In this time, where the majority of action movies carry that slick, yet deliriously vicious style seen in the John Wick movies, it helps to have a bold visual look to differentiate your movie from the countess others that feature relentless, unkillable heroes. Thankfully, Pattel has you covered as he evokes the squalid grit of both Gareth Evans’ Raid movies or even Prachya Pinkaew’s Ong-Bak as he takes his dogged hero’s mission from the grimy slums to the glitzy VIP rooms of an expensive club. The class divide motif that binds the whole plot together may be as subtle as a punch to the face, I’ll grant you, but on the other hand, when has an action/thriller steeped in revenge needed anything more than the most rudimentary reasons for everyone to suddenly start killing one another? Patel’s use of location means that he excitedly fuses tales from Indian legends with shots of urban decay and the result is something that’s familiar enough to western audiences weaned on traditional action (clubs, alleyways), but that still carries a strong identity of the country it features.
The results are often striking – both physically and visually – and Patel has obviously done his homework when it comes to lensing a corrupt, sweaty, hellscape, or staging numerous bruising encounters with some genuinely hard hitting fist fights.
Be it deliberately absorbing enough blows to the head to put Homer Simpson into a coma during his fights at Sharlto Copely’s ramshackle set up, to a brawl in a public bathroom that easily matches up to similar scenes seen in True Lies or Mission: Impossible – Dead Reckoning. Faces are slashed, torsos are stabbed and skulls make a helluva mess of any porcelain they frequently come in contact with and Pattel makes you feel every impact and laceration with crystal clarity.

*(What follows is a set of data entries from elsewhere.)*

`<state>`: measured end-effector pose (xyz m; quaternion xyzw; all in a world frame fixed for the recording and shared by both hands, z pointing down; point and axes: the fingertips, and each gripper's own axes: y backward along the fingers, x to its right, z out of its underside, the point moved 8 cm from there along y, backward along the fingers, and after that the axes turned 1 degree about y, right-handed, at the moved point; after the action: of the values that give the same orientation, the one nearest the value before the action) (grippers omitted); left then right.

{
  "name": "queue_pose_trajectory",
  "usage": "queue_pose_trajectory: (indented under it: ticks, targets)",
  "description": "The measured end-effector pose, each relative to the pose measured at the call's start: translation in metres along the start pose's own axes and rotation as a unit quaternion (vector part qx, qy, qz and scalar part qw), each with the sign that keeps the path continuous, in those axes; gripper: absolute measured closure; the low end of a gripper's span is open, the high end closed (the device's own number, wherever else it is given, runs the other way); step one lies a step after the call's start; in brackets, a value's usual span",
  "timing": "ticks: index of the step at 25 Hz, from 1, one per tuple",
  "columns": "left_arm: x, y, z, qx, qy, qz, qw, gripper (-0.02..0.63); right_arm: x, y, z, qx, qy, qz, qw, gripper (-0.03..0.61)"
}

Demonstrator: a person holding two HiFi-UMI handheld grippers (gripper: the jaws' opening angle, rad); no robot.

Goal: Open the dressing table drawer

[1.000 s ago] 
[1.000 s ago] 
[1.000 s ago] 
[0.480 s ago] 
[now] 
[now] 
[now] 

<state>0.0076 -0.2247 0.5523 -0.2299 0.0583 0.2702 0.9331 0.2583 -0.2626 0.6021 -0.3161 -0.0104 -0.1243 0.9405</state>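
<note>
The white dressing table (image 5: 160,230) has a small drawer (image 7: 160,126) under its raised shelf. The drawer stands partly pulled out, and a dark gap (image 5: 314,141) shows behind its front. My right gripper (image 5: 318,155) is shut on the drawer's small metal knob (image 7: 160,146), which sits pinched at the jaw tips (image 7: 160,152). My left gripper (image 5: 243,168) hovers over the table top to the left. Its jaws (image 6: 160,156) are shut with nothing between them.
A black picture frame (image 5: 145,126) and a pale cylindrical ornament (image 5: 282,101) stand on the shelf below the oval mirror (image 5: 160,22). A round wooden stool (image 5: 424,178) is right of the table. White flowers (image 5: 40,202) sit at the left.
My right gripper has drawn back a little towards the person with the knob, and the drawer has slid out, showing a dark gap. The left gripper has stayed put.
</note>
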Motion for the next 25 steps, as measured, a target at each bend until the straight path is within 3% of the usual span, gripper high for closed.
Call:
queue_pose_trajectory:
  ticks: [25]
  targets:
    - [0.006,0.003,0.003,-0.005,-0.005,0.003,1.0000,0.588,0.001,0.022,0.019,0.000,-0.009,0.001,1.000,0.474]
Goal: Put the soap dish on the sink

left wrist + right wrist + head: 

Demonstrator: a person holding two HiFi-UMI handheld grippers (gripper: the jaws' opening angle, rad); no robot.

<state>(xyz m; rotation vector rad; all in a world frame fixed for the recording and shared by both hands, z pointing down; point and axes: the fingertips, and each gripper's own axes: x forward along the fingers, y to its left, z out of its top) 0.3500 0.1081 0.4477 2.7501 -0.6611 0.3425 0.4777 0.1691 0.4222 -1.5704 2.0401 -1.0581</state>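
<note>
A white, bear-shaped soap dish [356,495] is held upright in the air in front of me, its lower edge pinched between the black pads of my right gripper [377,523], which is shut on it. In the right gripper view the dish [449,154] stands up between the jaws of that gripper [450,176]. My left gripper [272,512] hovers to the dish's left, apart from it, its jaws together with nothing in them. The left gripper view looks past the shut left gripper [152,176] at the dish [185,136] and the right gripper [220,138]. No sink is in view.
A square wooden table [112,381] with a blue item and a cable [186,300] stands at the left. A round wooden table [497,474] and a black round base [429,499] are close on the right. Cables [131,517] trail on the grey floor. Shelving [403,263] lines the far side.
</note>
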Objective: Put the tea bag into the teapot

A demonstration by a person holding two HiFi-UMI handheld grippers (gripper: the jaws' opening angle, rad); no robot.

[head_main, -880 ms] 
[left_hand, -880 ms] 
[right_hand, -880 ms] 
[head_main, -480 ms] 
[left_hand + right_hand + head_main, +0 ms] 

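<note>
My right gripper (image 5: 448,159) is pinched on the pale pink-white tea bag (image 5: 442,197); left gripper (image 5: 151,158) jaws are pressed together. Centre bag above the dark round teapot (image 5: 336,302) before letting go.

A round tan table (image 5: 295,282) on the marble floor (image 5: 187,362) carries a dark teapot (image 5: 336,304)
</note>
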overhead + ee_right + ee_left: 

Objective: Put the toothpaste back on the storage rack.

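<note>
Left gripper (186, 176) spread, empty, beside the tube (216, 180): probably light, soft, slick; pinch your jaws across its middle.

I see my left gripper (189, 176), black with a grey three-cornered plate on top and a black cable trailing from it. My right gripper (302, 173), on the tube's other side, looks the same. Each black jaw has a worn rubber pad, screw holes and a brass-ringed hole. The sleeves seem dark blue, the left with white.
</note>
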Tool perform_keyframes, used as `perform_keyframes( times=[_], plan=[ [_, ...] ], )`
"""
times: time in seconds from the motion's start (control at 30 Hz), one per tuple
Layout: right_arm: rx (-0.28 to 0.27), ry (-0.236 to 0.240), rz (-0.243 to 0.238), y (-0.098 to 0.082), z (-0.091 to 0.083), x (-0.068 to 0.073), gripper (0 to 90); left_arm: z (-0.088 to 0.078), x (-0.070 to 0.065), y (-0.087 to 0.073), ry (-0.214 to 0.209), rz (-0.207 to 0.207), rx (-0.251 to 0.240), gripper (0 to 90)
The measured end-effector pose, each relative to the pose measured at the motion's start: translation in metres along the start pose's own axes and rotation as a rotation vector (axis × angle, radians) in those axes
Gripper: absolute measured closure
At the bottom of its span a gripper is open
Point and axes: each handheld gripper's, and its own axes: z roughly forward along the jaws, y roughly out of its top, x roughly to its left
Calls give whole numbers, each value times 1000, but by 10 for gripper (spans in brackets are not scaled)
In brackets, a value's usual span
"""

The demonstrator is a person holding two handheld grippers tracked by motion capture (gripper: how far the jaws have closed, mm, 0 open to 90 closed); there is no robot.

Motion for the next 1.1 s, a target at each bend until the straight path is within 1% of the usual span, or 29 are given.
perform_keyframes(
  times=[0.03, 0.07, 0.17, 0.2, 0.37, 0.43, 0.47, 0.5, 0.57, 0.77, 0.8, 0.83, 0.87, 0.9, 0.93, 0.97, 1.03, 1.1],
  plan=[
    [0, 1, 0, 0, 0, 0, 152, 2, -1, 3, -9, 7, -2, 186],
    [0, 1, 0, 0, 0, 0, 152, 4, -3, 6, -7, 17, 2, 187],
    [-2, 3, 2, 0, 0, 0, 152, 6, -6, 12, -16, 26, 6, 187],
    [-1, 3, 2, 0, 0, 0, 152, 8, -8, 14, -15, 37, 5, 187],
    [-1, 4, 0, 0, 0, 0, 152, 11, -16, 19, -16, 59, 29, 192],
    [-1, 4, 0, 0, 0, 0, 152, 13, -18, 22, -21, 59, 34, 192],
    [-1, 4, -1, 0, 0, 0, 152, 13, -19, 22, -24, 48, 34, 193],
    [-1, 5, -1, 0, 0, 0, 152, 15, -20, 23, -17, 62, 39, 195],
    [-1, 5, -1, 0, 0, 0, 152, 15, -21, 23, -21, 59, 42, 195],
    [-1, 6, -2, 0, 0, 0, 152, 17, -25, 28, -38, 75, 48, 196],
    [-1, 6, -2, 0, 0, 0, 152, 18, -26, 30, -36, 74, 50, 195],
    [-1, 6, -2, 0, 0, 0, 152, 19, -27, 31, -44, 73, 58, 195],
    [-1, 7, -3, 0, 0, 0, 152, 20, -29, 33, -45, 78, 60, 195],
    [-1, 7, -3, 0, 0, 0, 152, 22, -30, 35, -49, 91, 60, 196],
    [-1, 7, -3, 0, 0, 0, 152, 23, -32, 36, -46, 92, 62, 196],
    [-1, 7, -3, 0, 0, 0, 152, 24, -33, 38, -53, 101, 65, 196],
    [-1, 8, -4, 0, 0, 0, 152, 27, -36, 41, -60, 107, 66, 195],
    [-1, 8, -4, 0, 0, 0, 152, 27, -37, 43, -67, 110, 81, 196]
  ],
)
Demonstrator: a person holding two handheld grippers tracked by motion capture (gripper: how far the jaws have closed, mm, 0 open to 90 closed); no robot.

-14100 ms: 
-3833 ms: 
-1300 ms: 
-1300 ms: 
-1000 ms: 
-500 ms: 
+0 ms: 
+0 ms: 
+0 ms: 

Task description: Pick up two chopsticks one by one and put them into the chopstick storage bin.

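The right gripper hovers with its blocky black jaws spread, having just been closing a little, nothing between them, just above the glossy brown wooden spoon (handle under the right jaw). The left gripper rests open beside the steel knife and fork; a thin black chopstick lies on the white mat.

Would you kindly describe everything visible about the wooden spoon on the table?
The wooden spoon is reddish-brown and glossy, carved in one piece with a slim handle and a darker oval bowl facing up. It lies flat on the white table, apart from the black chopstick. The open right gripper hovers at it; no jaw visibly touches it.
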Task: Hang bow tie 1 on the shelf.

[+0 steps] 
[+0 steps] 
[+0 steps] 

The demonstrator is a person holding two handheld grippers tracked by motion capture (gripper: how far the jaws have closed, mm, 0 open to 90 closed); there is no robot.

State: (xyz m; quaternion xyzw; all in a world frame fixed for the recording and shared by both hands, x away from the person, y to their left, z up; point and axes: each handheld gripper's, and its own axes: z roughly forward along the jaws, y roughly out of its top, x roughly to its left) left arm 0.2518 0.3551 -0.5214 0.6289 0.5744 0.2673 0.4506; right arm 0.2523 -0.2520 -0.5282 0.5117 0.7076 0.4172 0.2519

However, repeated blugeonings aren’t the only trick that Patel has to play as after the huge middle action sequence, he ramps the pace down to a more spiritual feel as his nameless protagonist is nursed back to health by a hidden commune of transgender people which adds a much needed extra (and softer) dimension as the director now gives us the trippy, Indian version of a training montage. A moment that sees Kid regain training on a punching bag, keeping rhythm to a musician playing the tabla is a truly genius use of the culture within the realms of the action genre and the connections the film makes with the nature of being transgender to the numerous gods that share a similar identity is a moving touch.
However, frustratingly, the main thing that manages to memorably separate Monkey Man from the heard is also the same thing that slows it down to a crawl when it should be picking up speed and while Pattel should obviously be commended for bringing a spiritual edge to a genre renowned for face-breaking testosterone, the result ends up feeling rather distractingly disjointed, rather than finding a more elegant touch when trying to merge vastly different tones.
Still, if only more action films displayed the flair that Monkey Man does, and while some of its more loftier goals get lost in the beautiful chaos (the poverty is noted and lamented, but never directly addressed) and some of its moments hue too close to other movies (the fighting pit really just is a direct copy of Ong-Bak), you can’t fault Pattel’s ambition, especially seeing as he’s now ripped as hell.

Whether the director wishes to stay lodged in the action/thriller genre, or should he move on to pastures new (a Dev Patel horror, or fantasy movie with an Indian flavour would certainly have my vote), he’s certainly made an impact on film as strong as one of the skull rattling haymakers he throws as his on-screen persona.